Unlike everyone else on his course – generally more interested in becoming investment bankers than starting their own businesses – Mark continued to push himself and graft away. He soon met Raz, hackajob’s co-founder, who was working more directly within the tech sector. Raz had first-hand experience of what recruitment was like in the tech space; a convoluted world where talent could get matched to the wrong roles very easily. Chatting one day between Mark’s second and third years at uni – notably in a Café Nero close to Liverpool Street – they agreed that there must be a better way to connect tech talent with employers. And hackajob was born.
Mark Chaffey
Co-Founder & CEO, hackajob
Mark is the Co-Founder and CEO at hackajob. Previously, he was also COO, where on a day-to-day basis, he managed hackajob’s Platform Management team, ensuring both their clients and candidates got the most out of the hackajob platform.

hackajob reimagines the recruitment process for engineers by, in their own words, “building it around the needs of technical talent and the framework required to engage with them. Thousands of companies such as Sainbury’s, Roku, and Vodafone depend on the hackajob platform to reduce the time to hire, engage with candidates and, most importantly, remove the bias from the recruitment process.”
That’s where the company is now, but back in its beginnings it was just Mark and Raz. For most, juggling a brand-new startup and final year studies would sound like a recipe for non-stop stress. But Mark didn’t see it that way: “It didn’t feel like stress when we were doing it, it just felt so fun that we were creating something.
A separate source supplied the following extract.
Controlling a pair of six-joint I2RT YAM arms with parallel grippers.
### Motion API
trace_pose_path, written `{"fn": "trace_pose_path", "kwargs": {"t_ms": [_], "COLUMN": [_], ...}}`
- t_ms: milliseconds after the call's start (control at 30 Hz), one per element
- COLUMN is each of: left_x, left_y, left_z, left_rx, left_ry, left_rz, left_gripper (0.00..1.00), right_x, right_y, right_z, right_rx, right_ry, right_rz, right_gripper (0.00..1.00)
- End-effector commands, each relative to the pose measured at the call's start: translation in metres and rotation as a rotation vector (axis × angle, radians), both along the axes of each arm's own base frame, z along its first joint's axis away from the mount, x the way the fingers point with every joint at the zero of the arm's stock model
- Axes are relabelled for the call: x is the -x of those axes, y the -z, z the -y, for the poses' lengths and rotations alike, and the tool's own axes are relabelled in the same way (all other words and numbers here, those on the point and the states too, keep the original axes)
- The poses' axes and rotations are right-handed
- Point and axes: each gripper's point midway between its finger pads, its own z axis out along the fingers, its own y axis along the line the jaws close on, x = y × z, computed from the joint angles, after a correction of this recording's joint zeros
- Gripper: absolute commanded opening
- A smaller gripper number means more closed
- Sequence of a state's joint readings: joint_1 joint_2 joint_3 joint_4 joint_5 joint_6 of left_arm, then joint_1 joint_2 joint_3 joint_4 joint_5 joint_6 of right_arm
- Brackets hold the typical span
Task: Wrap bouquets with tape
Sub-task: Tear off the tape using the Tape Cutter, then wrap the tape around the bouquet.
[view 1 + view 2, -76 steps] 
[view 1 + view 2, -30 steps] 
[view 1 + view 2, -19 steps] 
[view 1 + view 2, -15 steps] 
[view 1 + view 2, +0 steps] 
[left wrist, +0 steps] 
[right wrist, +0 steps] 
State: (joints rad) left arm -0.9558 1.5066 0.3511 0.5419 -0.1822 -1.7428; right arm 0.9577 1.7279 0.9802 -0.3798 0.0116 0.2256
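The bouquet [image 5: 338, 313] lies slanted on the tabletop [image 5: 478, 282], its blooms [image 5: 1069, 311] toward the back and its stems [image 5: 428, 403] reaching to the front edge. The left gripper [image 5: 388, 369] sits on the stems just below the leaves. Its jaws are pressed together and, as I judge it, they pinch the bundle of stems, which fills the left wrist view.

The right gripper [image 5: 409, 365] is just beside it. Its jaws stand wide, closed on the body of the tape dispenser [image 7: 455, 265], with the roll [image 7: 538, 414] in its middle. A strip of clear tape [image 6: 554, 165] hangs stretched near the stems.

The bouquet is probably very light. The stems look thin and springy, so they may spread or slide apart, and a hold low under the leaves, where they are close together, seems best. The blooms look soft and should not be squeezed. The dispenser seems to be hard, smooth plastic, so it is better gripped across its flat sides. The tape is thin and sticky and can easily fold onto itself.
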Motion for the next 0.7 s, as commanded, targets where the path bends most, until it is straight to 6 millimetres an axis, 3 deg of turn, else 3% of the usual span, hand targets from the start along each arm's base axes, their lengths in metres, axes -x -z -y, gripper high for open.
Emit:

I was 20, and that January when we launched the product, I’ll never forget it: we emailed a tonne of companies and one just signed up and paid us £99 via Swipe. It felt like so much money, and we were having so much fun with it – and managed to squeeze a degree in around it.”
A couple of months later, the budding entrepreneurs entered Tech Stars, a 12-week accelerator program which, if your application is successful, can see you given $120,000 in investment and close mentoring from industry leaders. With at least 1,000 startups applying every year and only 10 places up for grabs, Tech Stars is highly competitive. But in June 2015, hackajob succeeded.
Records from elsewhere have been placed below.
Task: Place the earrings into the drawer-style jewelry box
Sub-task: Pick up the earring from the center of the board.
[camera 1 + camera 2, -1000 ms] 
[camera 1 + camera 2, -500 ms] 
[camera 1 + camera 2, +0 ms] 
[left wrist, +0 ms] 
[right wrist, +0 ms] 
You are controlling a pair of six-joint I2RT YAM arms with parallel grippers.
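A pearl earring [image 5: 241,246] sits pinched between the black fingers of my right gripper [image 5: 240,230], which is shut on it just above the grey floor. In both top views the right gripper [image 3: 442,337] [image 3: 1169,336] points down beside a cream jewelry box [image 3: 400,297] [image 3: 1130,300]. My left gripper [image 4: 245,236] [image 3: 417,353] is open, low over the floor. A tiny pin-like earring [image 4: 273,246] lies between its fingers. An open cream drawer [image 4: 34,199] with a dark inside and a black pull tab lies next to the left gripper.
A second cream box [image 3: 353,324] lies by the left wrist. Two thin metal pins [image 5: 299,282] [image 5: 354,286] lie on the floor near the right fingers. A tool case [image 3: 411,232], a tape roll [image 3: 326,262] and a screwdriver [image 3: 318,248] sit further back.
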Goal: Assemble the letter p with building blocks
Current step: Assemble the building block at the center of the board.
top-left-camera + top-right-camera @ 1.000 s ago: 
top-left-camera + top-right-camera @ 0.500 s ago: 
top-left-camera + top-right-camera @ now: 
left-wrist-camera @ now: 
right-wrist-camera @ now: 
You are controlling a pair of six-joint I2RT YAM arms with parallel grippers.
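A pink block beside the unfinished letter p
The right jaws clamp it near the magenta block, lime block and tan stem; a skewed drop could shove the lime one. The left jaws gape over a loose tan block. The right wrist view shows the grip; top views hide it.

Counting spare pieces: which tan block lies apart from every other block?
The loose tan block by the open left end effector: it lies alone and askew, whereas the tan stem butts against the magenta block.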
The program ended in a business pitch, at which the prize could be further investment. hackajob managed to secure £400,000 in investment from Founding Ventures, an angel investor who is still a shareholder today. For Mark, he was living his dream.
In the original concept, engineers would apply for jobs by completing coding challenges to help match candidates with the roles most suitable for their skill level and expertise. Mark says they quickly realised this approach was flawed: engineers had to complete coding challenges for every application, but they didn’t need to do that. Instead, hackajob pivoted to ask candidates to complete challenges up front and then they would go on the marketplace already having proven themselves.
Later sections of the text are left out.